En la actualidad, hay una guerra entre EEUU y China por el control financiero de las riquezas de los países de la región. El golpe militar que derrocó a Evo Morales en Bolivia tiene que ver con el litio y las fuertes inversiones que realizan los chinos en ese país suramericano. El presidente Trump ve con preocupación las incursiones de Pekín en México, Centro América, el Caribe y Sur América. EEUU. Sin embargo, no compite por la extracción de las materias primas: petróleo, cobre, soya o maíz, entre otras. Washington está obsesionado con los términos financieros con los cuales China hace negocios con América latina.

La mayoría de países de la región vio como las exportaciones a China de materias primas multiplicaron el tamaño de su economía en los dos últimos decenios. Sin embargo, los trabajadores que crearon esas riquezas vieron que sus ingresos disminuyeron o se estancaron. Las riquezas se concentraron en manos de una pequeña oligarquía y en sectores acomodados de las capas medias.

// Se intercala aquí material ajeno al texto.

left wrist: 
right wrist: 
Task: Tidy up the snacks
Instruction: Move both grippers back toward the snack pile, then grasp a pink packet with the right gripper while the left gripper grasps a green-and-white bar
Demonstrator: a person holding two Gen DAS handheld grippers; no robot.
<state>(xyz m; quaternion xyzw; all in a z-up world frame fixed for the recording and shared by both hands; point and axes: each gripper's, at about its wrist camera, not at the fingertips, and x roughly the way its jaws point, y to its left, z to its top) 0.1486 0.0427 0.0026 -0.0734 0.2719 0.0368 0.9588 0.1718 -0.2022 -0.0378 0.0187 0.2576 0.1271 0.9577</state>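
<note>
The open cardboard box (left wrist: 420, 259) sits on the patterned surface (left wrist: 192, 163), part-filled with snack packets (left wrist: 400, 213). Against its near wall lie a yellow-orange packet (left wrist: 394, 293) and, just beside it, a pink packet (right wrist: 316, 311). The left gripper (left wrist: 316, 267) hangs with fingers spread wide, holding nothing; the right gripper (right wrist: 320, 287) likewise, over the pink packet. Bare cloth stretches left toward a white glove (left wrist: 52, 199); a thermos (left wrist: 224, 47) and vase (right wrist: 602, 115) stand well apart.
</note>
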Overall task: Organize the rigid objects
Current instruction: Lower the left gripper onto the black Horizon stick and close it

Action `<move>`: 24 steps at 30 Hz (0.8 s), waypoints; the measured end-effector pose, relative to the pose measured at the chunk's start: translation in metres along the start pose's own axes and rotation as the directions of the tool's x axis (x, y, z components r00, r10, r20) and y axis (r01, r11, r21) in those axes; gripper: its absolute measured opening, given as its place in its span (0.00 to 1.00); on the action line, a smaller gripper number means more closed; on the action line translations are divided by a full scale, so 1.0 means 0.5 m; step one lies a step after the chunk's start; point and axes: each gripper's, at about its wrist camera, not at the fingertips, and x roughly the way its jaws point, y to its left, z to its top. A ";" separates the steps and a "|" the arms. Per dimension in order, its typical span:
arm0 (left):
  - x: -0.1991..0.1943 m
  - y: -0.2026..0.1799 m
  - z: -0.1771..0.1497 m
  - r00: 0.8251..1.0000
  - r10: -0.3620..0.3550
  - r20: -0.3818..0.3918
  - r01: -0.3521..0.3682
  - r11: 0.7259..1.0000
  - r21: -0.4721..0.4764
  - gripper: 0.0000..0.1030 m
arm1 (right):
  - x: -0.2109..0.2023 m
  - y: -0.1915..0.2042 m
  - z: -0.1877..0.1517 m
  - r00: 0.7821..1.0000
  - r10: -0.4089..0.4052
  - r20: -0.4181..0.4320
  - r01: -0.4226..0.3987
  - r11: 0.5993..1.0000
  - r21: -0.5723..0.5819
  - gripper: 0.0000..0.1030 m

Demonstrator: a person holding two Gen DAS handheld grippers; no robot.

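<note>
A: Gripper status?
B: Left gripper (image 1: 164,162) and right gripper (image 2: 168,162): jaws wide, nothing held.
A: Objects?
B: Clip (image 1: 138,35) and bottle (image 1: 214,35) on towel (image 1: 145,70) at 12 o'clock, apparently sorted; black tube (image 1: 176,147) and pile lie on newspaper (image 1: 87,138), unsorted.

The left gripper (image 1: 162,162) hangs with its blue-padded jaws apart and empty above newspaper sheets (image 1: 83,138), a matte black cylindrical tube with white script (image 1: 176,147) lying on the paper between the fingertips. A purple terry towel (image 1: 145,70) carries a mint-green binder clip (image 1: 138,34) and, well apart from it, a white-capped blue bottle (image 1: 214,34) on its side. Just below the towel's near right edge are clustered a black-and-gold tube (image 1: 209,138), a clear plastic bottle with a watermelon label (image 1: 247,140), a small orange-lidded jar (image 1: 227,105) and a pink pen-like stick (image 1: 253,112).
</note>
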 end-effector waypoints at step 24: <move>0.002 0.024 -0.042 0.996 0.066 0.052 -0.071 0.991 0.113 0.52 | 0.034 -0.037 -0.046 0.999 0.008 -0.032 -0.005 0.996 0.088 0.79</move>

Una década más tarde, las protestas se sienten en Chile, Ecuador, Haití y Colombia. Hace poco, sacudieron a Brasil, Argentina y Honduras. Los gobernantes están dispuestos a dialogar con el pueblo, pero se resisten a hacer concesiones. En Chile, hablan de una asamblea constituyente para 2020. En Ecuador y Colombia, los gobiernos quieren sentarse a hablar con los protestantes.

El año 2020 puede generar una explosión social e intervenciones de EEUU (a la hondureña, a la venezolana o a la boliviana), si los gobiernos no se preparan para realizar cambios en la correlación de fuerzas sociales. Estas pueden traducirse en una participación mayor de los sectores populares cada vez más empobrecidos en la distribución de las riquezas en sectores como la seguridad social, servicios de salud, mejores condiciones de educación y vivienda, entre otros.